PIWI-interacting RNA-54265 Is Oncogenic and a Potential Therapeutic Target in Colorectal Adenocarcinoma

Dongmei Mai et al. Theranostics. .
Free PMC article

Abstract

Although PIWI-interacting RNAs (piRNAs) have recently been linked to human diseases, their roles and functions in malignancies remain unclear. This study aimed to investigate the significance of some piRNAs in colorectal cancer (CRC). Methods: We first analyzed the expression profile of piRNAs in CRC using the TCGA and GEO databases.
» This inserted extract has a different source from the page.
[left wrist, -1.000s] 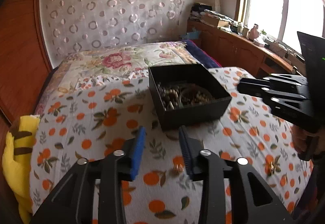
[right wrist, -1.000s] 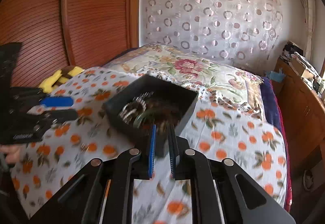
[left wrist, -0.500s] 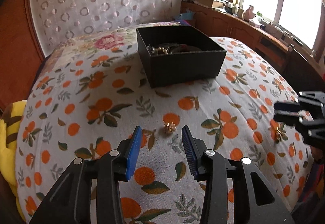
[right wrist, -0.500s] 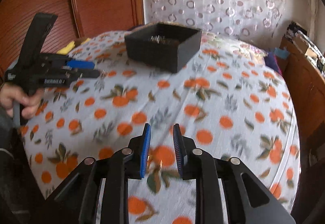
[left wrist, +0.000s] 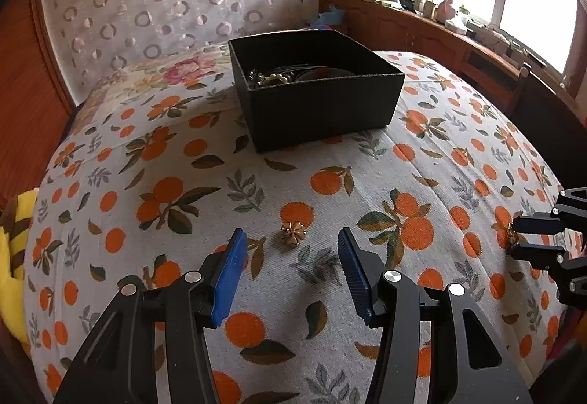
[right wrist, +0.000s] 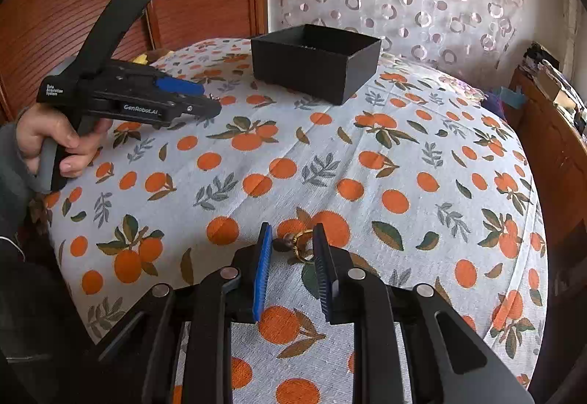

The top 20 highly expressed piRNAs were selected and tested in our CRC tumor and non-tumor tissue samples. We then examined the relevance of the significantly differentially expressed piRNA to the CRC outcomes in 218 patients receiving postoperative chemotherapy and 317 patients receiving neoadjuvant chemotherapy. A series of biochemical and molecular biological assays were conducted to elucidate the functional mechanism of a piRNA of interest in CRC. Furthermore, experiments with mice xenografts were performed to evaluate the therapeutic effect of an inhibitor specific to the piRNA. Results: We found that among the examined 20 piRNAs, only piRNA-54265 was overexpressed in CRC compared with non-tumor tissues and higher levels in tumor or in serum were significantly associated with poor survival in patients. Functional assays demonstrated that piRNA-54265 binds PIWIL2 protein and this is necessary for the formation of PIWIL2/STAT3/phosphorylated-SRC (p-SRC) complex, which activates STAT3 signaling and promotes proliferation, metastasis and chemoresistance of CRC cells. Treatment with a piRNA-54265 inhibitor significantly suppressed the growth and metastasis of implanted tumors in mice. Conclusion: These results indicate that piRNA-54265 is an oncogenic RNA in CRC and thus might be a therapeutic target.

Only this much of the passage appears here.